§ Problem to work on
Lines with "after": please show every one of them from the listing below.

§ Input data
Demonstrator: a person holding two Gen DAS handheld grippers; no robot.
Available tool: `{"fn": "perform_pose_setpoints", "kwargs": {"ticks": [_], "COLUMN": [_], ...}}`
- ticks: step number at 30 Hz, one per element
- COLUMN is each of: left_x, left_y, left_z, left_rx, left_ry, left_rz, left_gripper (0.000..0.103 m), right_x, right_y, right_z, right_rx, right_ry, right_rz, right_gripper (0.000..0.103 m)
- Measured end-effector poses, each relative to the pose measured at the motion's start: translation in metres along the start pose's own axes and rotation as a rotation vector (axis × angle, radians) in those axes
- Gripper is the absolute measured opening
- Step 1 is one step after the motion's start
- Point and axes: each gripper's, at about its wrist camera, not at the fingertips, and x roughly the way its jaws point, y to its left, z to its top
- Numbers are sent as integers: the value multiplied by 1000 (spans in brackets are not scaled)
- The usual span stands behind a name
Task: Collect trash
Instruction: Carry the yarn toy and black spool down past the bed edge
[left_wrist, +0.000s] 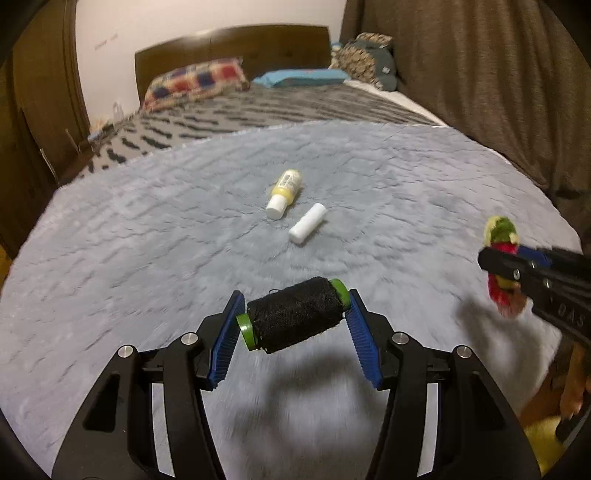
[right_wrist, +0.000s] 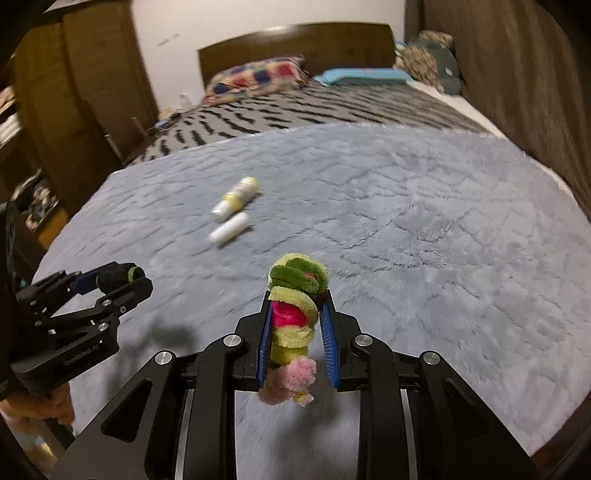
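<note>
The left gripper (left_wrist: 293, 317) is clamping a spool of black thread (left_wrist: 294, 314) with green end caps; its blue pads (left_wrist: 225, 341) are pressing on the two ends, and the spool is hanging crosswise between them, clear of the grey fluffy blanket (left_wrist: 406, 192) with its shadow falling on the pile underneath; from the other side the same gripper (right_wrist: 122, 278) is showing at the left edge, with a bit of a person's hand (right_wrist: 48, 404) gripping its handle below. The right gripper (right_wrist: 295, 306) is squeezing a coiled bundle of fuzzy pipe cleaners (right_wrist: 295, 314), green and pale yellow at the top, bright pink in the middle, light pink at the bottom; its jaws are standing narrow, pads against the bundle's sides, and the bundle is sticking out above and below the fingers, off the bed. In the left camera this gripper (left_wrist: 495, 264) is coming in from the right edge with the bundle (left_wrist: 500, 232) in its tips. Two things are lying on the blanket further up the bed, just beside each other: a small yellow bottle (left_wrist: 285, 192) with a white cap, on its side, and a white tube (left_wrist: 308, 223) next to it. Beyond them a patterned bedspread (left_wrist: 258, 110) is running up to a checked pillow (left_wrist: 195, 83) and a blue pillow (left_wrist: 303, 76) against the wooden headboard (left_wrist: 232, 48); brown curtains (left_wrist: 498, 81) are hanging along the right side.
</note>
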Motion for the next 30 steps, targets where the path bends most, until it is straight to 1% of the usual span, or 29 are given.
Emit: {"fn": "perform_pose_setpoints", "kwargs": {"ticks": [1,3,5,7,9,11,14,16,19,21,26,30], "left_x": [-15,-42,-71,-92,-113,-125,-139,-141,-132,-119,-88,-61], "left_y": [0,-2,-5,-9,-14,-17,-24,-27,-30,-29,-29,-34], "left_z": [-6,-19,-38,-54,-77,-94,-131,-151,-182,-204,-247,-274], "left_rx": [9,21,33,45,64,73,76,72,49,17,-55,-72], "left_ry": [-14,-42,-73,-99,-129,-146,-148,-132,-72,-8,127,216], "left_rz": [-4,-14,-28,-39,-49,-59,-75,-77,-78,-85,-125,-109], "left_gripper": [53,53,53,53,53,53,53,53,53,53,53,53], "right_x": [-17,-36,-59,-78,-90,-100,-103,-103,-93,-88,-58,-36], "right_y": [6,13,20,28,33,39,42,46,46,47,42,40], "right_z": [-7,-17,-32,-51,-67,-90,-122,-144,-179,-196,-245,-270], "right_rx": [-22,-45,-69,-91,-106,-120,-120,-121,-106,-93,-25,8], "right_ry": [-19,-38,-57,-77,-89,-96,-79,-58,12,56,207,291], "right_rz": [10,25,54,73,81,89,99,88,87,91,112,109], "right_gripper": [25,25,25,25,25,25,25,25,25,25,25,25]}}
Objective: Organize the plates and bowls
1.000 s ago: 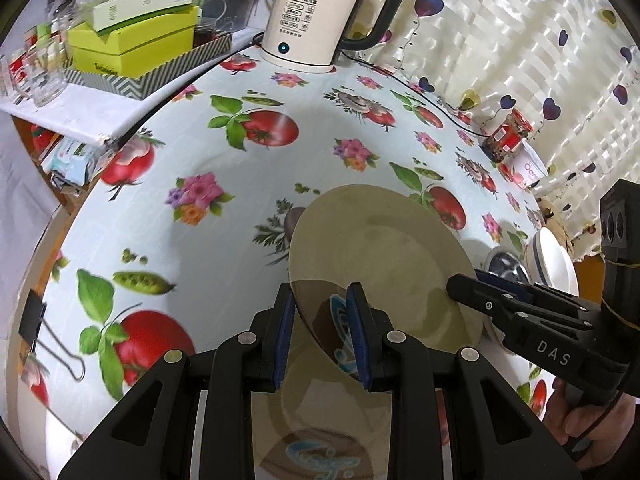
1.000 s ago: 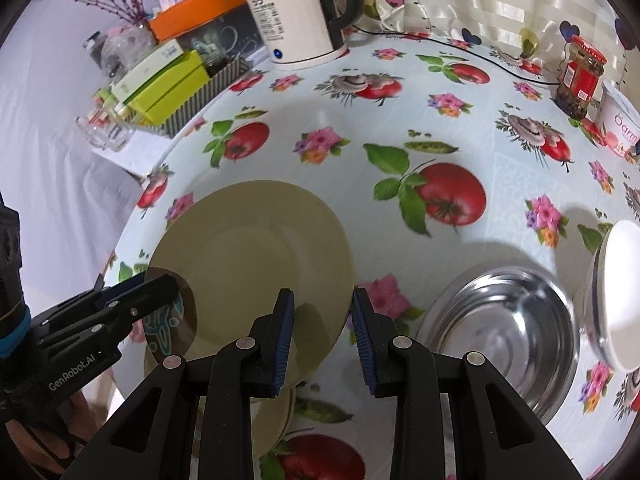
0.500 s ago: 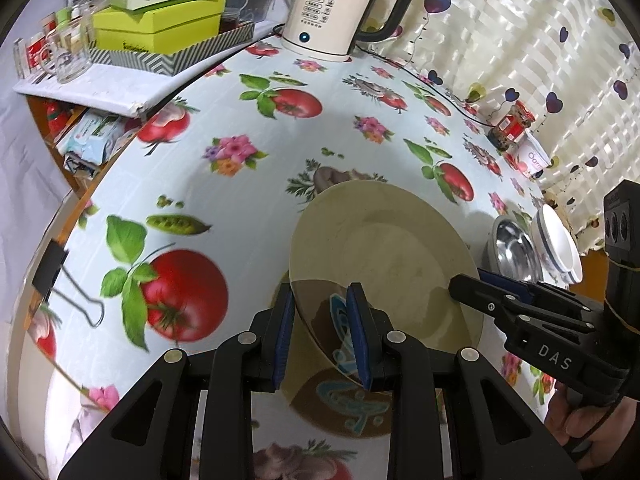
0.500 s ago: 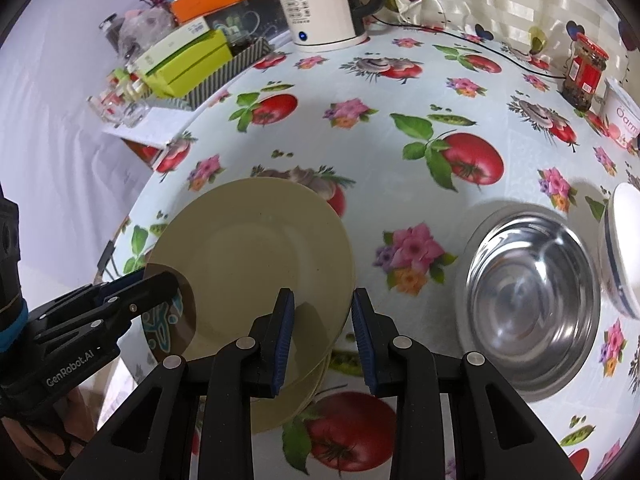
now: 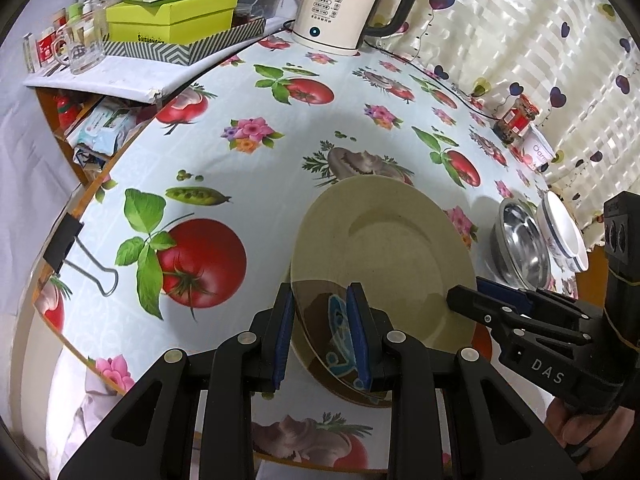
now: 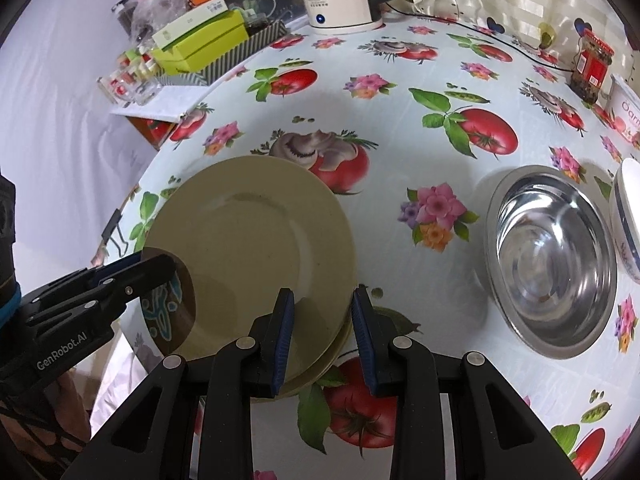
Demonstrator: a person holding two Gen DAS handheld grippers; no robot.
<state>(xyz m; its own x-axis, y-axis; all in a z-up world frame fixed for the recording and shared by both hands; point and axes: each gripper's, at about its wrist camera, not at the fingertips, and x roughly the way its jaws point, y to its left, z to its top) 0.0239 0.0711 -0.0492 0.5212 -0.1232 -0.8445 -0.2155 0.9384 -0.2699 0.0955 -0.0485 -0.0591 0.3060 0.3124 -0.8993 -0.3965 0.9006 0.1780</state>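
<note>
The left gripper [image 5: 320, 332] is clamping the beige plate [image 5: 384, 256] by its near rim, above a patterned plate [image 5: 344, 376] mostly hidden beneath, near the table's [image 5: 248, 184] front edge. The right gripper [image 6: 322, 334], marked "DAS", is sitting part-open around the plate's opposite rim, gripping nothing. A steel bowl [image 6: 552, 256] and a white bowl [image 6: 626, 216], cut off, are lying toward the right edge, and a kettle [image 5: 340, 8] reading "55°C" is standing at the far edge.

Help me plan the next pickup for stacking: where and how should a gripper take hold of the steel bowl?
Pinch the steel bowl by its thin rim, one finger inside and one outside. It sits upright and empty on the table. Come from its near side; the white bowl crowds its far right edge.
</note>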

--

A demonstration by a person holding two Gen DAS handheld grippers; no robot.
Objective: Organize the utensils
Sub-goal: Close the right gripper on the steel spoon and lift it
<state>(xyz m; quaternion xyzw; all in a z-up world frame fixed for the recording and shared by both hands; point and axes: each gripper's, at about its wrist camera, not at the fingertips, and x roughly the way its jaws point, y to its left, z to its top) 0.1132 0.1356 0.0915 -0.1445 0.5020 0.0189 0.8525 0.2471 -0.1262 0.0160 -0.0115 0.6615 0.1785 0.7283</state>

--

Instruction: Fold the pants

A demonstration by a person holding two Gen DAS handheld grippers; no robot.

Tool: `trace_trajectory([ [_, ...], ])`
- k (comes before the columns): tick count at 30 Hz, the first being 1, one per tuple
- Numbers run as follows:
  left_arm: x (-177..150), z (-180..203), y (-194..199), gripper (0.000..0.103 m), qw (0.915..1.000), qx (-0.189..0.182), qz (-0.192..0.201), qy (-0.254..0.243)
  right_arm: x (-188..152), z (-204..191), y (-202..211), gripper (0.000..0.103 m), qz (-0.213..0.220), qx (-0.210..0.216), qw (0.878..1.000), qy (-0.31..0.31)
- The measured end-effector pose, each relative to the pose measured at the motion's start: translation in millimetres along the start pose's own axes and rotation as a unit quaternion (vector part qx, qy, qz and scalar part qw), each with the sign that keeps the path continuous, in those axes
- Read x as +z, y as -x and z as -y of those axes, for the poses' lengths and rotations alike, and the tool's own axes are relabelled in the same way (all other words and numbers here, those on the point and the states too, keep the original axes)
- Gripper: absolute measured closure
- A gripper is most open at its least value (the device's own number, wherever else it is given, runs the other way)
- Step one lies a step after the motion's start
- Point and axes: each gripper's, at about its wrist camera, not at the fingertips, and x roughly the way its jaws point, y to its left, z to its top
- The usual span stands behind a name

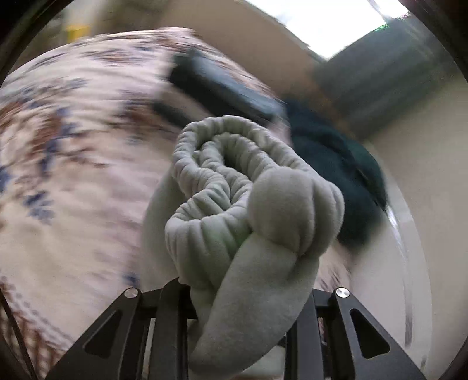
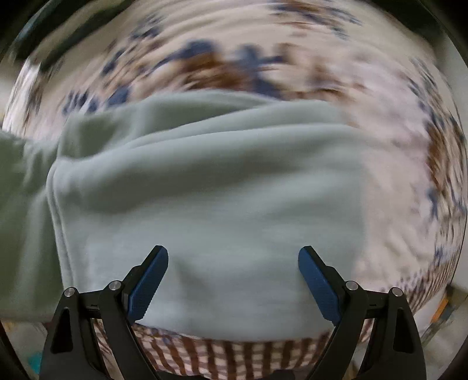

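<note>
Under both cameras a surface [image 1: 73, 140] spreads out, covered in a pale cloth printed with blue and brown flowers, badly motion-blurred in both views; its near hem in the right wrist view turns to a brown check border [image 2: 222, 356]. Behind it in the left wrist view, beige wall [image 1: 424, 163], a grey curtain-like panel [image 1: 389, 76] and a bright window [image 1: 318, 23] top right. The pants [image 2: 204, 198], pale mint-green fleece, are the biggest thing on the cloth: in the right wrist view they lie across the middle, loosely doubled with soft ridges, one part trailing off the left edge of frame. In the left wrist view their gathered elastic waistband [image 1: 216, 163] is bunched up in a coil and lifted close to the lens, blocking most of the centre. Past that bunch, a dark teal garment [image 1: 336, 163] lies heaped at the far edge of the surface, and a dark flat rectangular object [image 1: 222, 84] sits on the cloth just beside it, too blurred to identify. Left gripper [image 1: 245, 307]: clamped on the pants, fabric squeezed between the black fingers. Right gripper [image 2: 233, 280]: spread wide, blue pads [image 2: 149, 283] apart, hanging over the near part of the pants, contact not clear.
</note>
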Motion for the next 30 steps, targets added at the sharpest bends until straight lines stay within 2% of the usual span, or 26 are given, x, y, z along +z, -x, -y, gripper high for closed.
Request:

§ Answer box
- Step 1 is one step after the motion's start
- Step one lies a step after the motion's start

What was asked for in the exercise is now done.